» Material shown
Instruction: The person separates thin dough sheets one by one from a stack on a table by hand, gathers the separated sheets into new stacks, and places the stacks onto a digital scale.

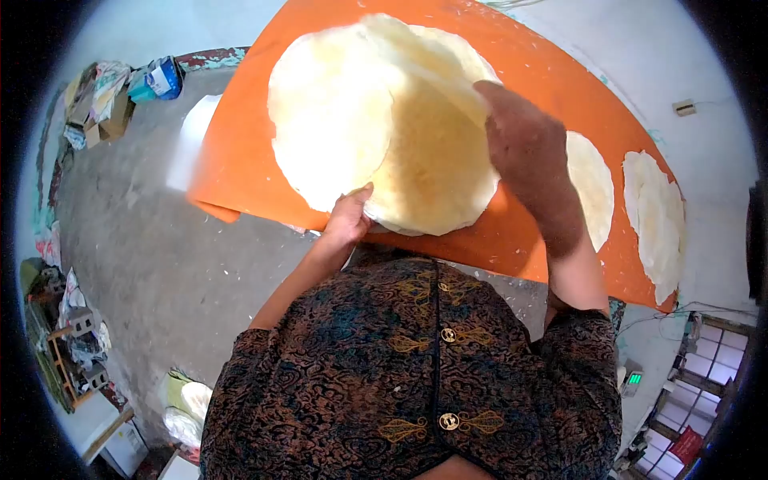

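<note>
Large, thin, pale round flatbreads [328,120] lie overlapping on an orange cloth. My left hand [349,218] grips the near edge of the left one, thumb on top, fingers hidden underneath. A second flatbread [436,168] lies to the right, partly in shadow. My right hand [524,132] is closed at the far right edge, pinching what looks like the rim of a raised flatbread that is blurred by motion. Its fingertips are partly hidden.
The orange cloth [552,56] covers a surface in front of me. Farther right on it lie one flatbread [588,188] and another rougher-edged flatbread [654,224]. A cardboard box [112,120] and bags stand on the grey floor [160,232] at left.
</note>
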`<state>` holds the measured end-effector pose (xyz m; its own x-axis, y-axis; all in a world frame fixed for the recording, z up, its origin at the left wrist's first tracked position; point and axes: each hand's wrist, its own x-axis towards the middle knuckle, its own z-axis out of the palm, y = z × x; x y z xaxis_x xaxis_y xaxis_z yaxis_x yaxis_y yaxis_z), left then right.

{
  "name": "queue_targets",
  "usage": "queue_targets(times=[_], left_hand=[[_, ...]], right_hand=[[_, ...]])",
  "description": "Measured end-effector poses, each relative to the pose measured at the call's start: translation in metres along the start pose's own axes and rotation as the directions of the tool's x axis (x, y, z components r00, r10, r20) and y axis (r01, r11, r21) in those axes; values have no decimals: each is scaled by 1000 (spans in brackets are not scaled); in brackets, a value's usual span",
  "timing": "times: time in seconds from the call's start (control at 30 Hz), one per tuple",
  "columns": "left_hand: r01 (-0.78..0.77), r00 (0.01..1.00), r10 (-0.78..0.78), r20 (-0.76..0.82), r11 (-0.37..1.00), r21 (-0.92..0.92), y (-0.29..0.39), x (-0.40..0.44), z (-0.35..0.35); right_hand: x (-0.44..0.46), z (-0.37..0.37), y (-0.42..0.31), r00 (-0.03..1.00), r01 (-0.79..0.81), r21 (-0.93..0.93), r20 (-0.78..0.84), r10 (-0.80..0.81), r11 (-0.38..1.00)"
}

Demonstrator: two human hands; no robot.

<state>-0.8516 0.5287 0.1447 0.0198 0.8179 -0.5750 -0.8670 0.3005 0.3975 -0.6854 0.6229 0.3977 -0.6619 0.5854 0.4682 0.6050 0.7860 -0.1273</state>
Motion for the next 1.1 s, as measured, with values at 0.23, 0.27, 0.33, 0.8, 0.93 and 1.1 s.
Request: queue_targets(times=[0.23,0.27,0.33,0.8,0.93,1.1], left_hand=[[-306,925,358,-124,899,314,6,-21,19],[-340,905,403,-134,877,339,9,-25,26],[-403,858,490,-152,827,392,14,-27,37],[-165,635,754,168,-80,983,17,-22,25],[-31,712,701,-43,93,995,27,-28,38],[-277,660,679,-322,617,736,29,8,11]], right_hand=[[-73,118,-7,942,-145,62,313,119,988],[-79,125,-7,919,-262,136,339,203,956],[-89,141,1,857,-469,222,348,380,855],[-81,85,44,802,-477,588,-13,597,654],[-87,89,44,778,-550,535,49,627,641],[-87,91,59,824,-473,485,-54,565,736]])
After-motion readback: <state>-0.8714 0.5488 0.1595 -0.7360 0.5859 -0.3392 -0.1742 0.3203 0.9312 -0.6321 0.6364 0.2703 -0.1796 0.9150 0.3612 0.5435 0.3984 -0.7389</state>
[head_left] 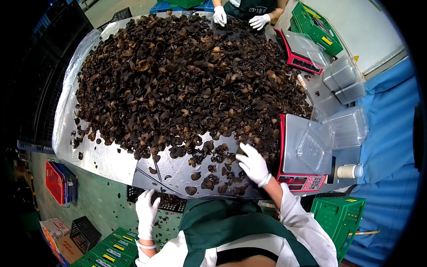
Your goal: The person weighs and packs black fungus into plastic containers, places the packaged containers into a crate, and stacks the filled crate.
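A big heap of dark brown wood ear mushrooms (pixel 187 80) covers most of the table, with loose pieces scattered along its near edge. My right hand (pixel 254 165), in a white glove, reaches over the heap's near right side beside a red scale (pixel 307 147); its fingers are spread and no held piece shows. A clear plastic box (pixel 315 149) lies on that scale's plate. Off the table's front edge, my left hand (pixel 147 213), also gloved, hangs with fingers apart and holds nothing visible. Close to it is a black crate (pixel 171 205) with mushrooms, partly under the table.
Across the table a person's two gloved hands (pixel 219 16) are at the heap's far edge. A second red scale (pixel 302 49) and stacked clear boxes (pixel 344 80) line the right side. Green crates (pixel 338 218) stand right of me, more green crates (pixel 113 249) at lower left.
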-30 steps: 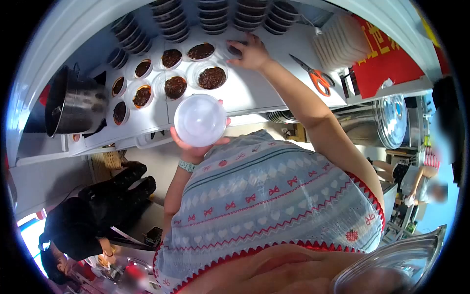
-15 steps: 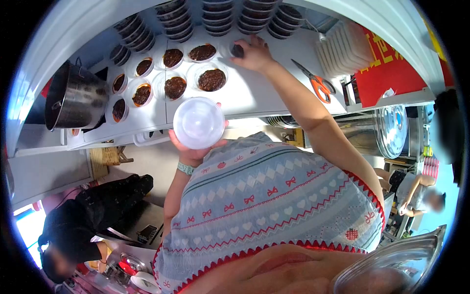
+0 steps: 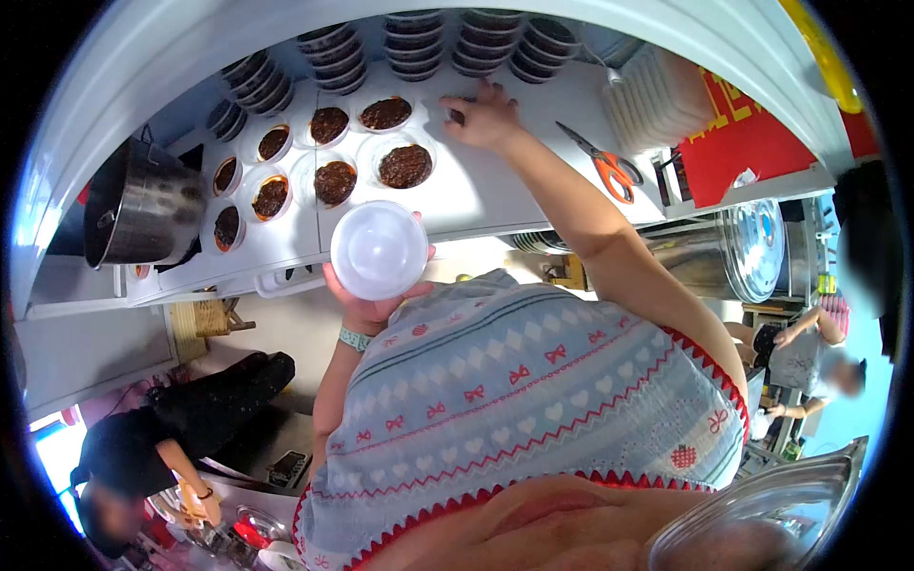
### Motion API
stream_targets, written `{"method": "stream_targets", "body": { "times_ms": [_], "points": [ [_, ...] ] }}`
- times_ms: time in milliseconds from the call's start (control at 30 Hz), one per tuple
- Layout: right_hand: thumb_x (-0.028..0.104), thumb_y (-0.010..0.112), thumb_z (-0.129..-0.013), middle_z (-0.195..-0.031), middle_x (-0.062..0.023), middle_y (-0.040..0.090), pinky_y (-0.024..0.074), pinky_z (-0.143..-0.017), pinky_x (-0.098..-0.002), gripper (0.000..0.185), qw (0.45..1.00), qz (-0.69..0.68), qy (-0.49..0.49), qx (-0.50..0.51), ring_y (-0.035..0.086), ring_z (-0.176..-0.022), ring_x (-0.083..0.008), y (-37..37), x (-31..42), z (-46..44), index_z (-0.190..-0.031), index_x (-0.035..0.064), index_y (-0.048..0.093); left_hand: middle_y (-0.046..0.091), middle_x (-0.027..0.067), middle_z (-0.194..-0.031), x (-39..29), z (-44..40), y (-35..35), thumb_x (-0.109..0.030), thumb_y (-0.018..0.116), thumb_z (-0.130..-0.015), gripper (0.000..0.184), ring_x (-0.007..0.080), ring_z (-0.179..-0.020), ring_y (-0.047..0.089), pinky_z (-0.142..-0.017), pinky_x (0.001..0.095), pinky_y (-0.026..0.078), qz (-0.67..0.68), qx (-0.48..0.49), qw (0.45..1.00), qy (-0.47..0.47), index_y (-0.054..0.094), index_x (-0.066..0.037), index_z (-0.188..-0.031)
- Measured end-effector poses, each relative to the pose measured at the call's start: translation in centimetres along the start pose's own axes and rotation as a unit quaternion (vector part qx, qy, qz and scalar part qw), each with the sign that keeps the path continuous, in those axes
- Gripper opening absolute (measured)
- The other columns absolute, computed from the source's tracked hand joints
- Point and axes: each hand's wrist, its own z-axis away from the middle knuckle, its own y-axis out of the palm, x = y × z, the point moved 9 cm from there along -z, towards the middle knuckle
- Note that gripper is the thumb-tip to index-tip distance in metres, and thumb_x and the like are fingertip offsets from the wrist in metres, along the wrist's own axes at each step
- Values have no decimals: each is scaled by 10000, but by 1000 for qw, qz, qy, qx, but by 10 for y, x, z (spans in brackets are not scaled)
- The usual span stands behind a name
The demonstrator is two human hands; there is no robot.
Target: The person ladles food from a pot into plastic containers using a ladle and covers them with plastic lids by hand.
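In my left hand (image 3: pixel 367 306), fingers curl round a translucent round plastic bowl (image 3: pixel 381 249) held up in front of the table edge. My right hand (image 3: pixel 484 119) reaches over the white table, fingers bent round something small and dark; its kind is mostly hidden under the palm. Left of that hand stand open clear bowls filled with dark reddish-brown chunky sauce, among them a near bowl of sauce (image 3: pixel 406 166) and a farther one (image 3: pixel 386 113). Behind the right hand rise stacks of lidded dark-filled tubs (image 3: pixel 484 43).
Orange-handled scissors (image 3: pixel 614 173) lie open to the right, by a stack of white trays (image 3: pixel 657 105). A metal pot (image 3: pixel 143 205) stands at the left end. Two other people are in view: one in dark clothes (image 3: pixel 133 447) at lower left, one (image 3: pixel 804 362) at far right.
The view has shifted slightly. The right hand stays in about the same place on the table, its fingers curled a little differently. The left hand still holds the bowl. The people behind moved their arms.
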Motion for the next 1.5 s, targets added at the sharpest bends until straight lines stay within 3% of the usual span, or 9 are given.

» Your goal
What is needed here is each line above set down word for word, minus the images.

» Finished task
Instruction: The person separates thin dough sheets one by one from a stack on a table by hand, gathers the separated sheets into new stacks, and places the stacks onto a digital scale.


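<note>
Large, thin, pale round flatbreads [328,120] lie overlapping on an orange cloth. My left hand [349,218] grips the near edge of the left one, thumb on top, fingers hidden underneath. A second flatbread [436,168] lies to the right, partly in shadow. My right hand [524,132] is closed at the far right edge, pinching what looks like the rim of a raised flatbread that is blurred by motion. Its fingertips are partly hidden.
The orange cloth [552,56] covers a surface in front of me. Farther right on it lie one flatbread [588,188] and another rougher-edged flatbread [654,224]. A cardboard box [112,120] and bags stand on the grey floor [160,232] at left.
</note>
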`<state>` holds the measured end-effector pose (xyz m; its own x-axis, y-axis; all in a world frame fixed for the recording, z up, its origin at the left wrist's first tracked position; point and axes: each hand's wrist, its own x-axis towards the middle knuckle, its own z-axis out of the palm, y = z × x; x y z xaxis_x xaxis_y xaxis_z yaxis_x yaxis_y yaxis_z), left then right.

{
  "name": "queue_targets",
  "usage": "queue_targets(times=[_], left_hand=[[_, ...]], right_hand=[[_, ...]])",
  "description": "Measured end-effector poses, each relative to the pose measured at the call's start: translation in metres along the start pose's own axes and rotation as the directions of the tool's x axis (x, y, z components r00, r10, r20) and y axis (r01, r11, r21) in those axes; values have no decimals: each is scaled by 1000 (spans in brackets are not scaled); in brackets, a value's usual span",
  "timing": "times: time in seconds from the call's start (control at 30 Hz), one per tuple",
  "columns": "left_hand: r01 (-0.78..0.77), r00 (0.01..1.00), r10 (-0.78..0.78), r20 (-0.76..0.82), r11 (-0.37..1.00), r21 (-0.92..0.92), y (-0.29..0.39), x (-0.40..0.44), z (-0.35..0.35); right_hand: x (-0.44..0.46), z (-0.37..0.37), y (-0.42..0.31), r00 (-0.03..1.00), r01 (-0.79..0.81), r21 (-0.93..0.93), r20 (-0.78..0.84), r10 (-0.80..0.81), r11 (-0.38..1.00)"
}

Demonstrator: two human hands; no robot.

<state>-0.8516 0.5287 0.1447 0.0198 0.8179 -0.5750 -0.8670 0.3005 0.3975 -0.6854 0.6229 0.3977 -0.6619 0.5854 0.4682 0.6050 0.7860 -0.1273</state>
Motion for the next 1.1 s, as measured, with values at 0.23, 0.27, 0.33, 0.8, 0.93 and 1.1 s.
Request: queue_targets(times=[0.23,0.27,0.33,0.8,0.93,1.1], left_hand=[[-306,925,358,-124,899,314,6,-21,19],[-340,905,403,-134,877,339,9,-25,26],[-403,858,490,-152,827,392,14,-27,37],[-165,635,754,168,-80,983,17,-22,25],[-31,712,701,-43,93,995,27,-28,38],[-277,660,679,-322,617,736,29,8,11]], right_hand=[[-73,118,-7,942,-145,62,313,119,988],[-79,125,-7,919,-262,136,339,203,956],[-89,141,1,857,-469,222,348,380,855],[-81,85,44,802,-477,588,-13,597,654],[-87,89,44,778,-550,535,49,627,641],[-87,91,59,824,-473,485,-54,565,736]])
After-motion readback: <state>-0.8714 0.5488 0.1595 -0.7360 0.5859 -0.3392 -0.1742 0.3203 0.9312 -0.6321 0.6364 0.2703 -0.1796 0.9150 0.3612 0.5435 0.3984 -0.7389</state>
[head_left] 
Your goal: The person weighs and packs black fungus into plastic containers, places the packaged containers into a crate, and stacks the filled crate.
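A big heap of dark brown wood ear mushrooms (pixel 187 80) covers most of the table, with loose pieces scattered along its near edge. My right hand (pixel 254 165), in a white glove, reaches over the heap's near right side beside a red scale (pixel 307 147); its fingers are spread and no held piece shows. A clear plastic box (pixel 315 149) lies on that scale's plate. Off the table's front edge, my left hand (pixel 147 213), also gloved, hangs with fingers apart and holds nothing visible. Close to it is a black crate (pixel 171 205) with mushrooms, partly under the table.
Across the table a person's two gloved hands (pixel 219 16) are at the heap's far edge. A second red scale (pixel 302 49) and stacked clear boxes (pixel 344 80) line the right side. Green crates (pixel 338 218) stand right of me, more green crates (pixel 113 249) at lower left.
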-30 steps: 
-15 steps: 
+0 steps: 
### Motion API
stream_targets, written `{"method": "stream_targets", "body": { "times_ms": [_], "points": [ [_, ...] ] }}`
- times_ms: time in milliseconds from the call's start (control at 30 Hz), one per tuple
- Layout: right_hand: thumb_x (-0.028..0.104), thumb_y (-0.010..0.112), thumb_z (-0.129..-0.013), middle_z (-0.195..-0.031), middle_x (-0.062..0.023), middle_y (-0.040..0.090), pinky_y (-0.024..0.074), pinky_z (-0.143..-0.017), pinky_x (-0.098..-0.002), gripper (0.000..0.185), qw (0.45..1.00), qz (-0.69..0.68), qy (-0.49..0.49), qx (-0.50..0.51), ring_y (-0.035..0.086), ring_z (-0.176..-0.022), ring_x (-0.083..0.008), y (-37..37), x (-31..42), z (-46..44), index_z (-0.190..-0.031), index_x (-0.035..0.064), index_y (-0.048..0.093); left_hand: middle_y (-0.046..0.091), middle_x (-0.027..0.067), middle_z (-0.194..-0.031), x (-39..29), z (-44..40), y (-35..35), thumb_x (-0.109..0.030), thumb_y (-0.018..0.116), thumb_z (-0.130..-0.015), gripper (0.000..0.184), ring_x (-0.007..0.080), ring_z (-0.179..-0.020), ring_y (-0.047..0.089), pinky_z (-0.142..-0.017), pinky_x (0.001..0.095), pinky_y (-0.026..0.078), qz (-0.67..0.68), qx (-0.48..0.49), qw (0.45..1.00), qy (-0.47..0.47), index_y (-0.054..0.094), index_x (-0.066..0.037), index_z (-0.188..-0.031)
- Measured end-effector poses, each relative to the pose measured at the call's start: translation in centimetres along the start pose's own axes and rotation as a unit quaternion (vector part qx, qy, qz and scalar part qw), each with the sign that keeps the path continuous, in those axes
- Gripper opening absolute (measured)
- The other columns absolute, computed from the source's tracked hand joints
- Point and axes: each hand's wrist, its own z-axis away from the middle knuckle, its own y-axis out of the palm, x = y × z, the point moved 9 cm from there along -z, towards the middle knuckle
- Note that gripper is the thumb-tip to index-tip distance in metres, and thumb_x and the like are fingertip offsets from the wrist in metres, along the wrist's own axes at each step
- Values have no decimals: each is scaled by 10000, but by 1000 for qw, qz, qy, qx, but by 10 for y, x, z (spans in brackets are not scaled)
- The usual span stands behind a name
The demonstrator is two human hands; there is no robot.
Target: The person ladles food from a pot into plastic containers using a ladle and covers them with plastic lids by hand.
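In my left hand (image 3: pixel 367 306), fingers curl round a translucent round plastic bowl (image 3: pixel 381 249) held up in front of the table edge. My right hand (image 3: pixel 484 119) reaches over the white table, fingers bent round something small and dark; its kind is mostly hidden under the palm. Left of that hand stand open clear bowls filled with dark reddish-brown chunky sauce, among them a near bowl of sauce (image 3: pixel 406 166) and a farther one (image 3: pixel 386 113). Behind the right hand rise stacks of lidded dark-filled tubs (image 3: pixel 484 43).
Orange-handled scissors (image 3: pixel 614 173) lie open to the right, by a stack of white trays (image 3: pixel 657 105). A metal pot (image 3: pixel 143 205) stands at the left end. Two other people are in view: one in dark clothes (image 3: pixel 133 447) at lower left, one (image 3: pixel 804 362) at far right.
The view has shifted slightly. The right hand stays in about the same place on the table, its fingers curled a little differently. The left hand still holds the bowl. The people behind moved their arms.
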Motion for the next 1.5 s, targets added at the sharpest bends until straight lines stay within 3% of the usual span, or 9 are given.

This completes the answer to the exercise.